Vide le lave-vaisselle, verre va dans la salle de bain, le panier à linge déborde, je pars une brassée. Je sors de la pièce, voit mon lit. Ah oui! Mettre les draps santé! Je tire sur la couette. « Maman! J’ai faim. » « J’y vais! » que je réponds à ma fille. Retourne à la cuisine, eh misère, le lave-vaisselle! Vide, rempli, nettoie les comptoirs. « Maman! J’ai faim! » Oups! Ouvre le frigo. Oh! La viande pour le souper. Nouvelle recette, j’ai tous les ingrédients? Ferme le frigo, prends mon cell.
Main sur mon bras. « Maman? Tu viens jouer à la WII avec moi? » Mon gars me tend une manette. « Pas le temps, je cours. » Il repart, tête basse. Je fige. Les images défilent dans ma tête comme un Rolodex géant. Les citations, les mots, les enfants, temps? Cadeau? Présence? Jeu? Jouer? Émotions?
Ah! « Les enfants ne diront pas, ‘J’ai passé une mauvaise journée’, ils diront : ‘veux-tu jouer avec moi?’ » J’attrape mon gars par l’épaule. Il se retourne. Me regarde. J’ai envie de lui dire, « donne-moi deux minutes » mais je sais que le temps va m’échapper, et . . . « D’accord. Je m’en viens. »
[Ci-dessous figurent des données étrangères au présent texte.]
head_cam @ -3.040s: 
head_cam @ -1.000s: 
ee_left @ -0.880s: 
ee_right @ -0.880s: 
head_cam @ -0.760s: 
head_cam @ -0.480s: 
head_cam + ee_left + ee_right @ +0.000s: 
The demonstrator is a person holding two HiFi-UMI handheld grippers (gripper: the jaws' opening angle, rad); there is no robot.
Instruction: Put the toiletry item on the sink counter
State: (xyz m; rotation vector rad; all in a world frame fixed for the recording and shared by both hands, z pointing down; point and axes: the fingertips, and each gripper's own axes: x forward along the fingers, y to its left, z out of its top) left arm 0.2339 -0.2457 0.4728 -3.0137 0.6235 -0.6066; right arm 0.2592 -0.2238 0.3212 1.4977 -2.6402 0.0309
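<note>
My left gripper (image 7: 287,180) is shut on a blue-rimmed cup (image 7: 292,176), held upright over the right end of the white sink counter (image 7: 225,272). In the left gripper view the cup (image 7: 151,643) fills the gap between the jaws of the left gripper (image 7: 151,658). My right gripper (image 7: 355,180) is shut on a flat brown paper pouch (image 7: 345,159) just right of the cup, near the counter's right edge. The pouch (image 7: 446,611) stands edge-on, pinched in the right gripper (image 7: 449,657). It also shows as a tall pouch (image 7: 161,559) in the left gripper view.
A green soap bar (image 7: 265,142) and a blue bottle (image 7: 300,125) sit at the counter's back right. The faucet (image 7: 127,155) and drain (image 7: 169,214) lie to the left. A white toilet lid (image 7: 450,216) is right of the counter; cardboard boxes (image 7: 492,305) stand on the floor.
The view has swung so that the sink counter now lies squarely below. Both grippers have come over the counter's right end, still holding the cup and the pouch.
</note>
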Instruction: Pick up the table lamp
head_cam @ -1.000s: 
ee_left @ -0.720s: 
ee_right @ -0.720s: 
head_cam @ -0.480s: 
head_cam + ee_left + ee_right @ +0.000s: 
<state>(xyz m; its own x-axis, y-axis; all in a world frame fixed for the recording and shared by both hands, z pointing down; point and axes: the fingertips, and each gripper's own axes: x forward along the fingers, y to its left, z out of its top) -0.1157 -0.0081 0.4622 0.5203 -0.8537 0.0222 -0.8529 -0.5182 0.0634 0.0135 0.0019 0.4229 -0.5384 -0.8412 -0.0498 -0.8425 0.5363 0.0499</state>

Son sourire vaut de l’or. Il frotte sa joue sur ma main; petit moment de douceur qu’il m’offre, puis il me précède au salon. Je m’assois, manette en main, prête à ce moment en pleine conscience.
« Maman! J’ai faim! »
(Au moment d’écrire ce billet, je n’allais pas très bien. C’était un moment, seulement. Je ris et je pleure, tout plus facilement maintenant. Je suis très bien entourée et je sais profiter des beaux moments qui me sont offerts, comme le gars de la construction qui dansait. Chaque moment est différent et je réapprends à les vivre pleinement.)
Merci de m’avoir lue.
Tanya
** Avertissement : J’ai des diagnostiques de trouble de personnalité limite, trouble de déficit d’attention et d’anxiété généralisé. L’anti-dépresseur que je prenais aidait les deux derniers diagnostiques, et je suis en thérapie pour le premier. Versus le long processus de sevrage de mon premier anti-dépresseur, celui-ci s’est fait en deux semaines, donc, mes réactions, mes pensées, sentiments, etc. sont complètement démesurés et propre à mes traits de personnalité. Nous réagissons tous différemment à une prise de médicament et de son sevrage.
Lyne Blouin dit
Je t’M
Tanya Loiselle dit
Moi aussi j’t’m. To the moon and back!!!
Chantal dit
Bravo ma chère! Surtout ne lâche pas et pense aussi à toi! Surtout, ne te gêne pas pour aller chercher de l’aide! Il faut cogner aux portes et le demander.
Tanya Loiselle dit
Merci Chantal!!! J’ai pas de problèmes à demander de l’aide, mais des fois ça me prend un petit bout pour me rendre compte que j’en suis rendue là. Merci pour tout!!!!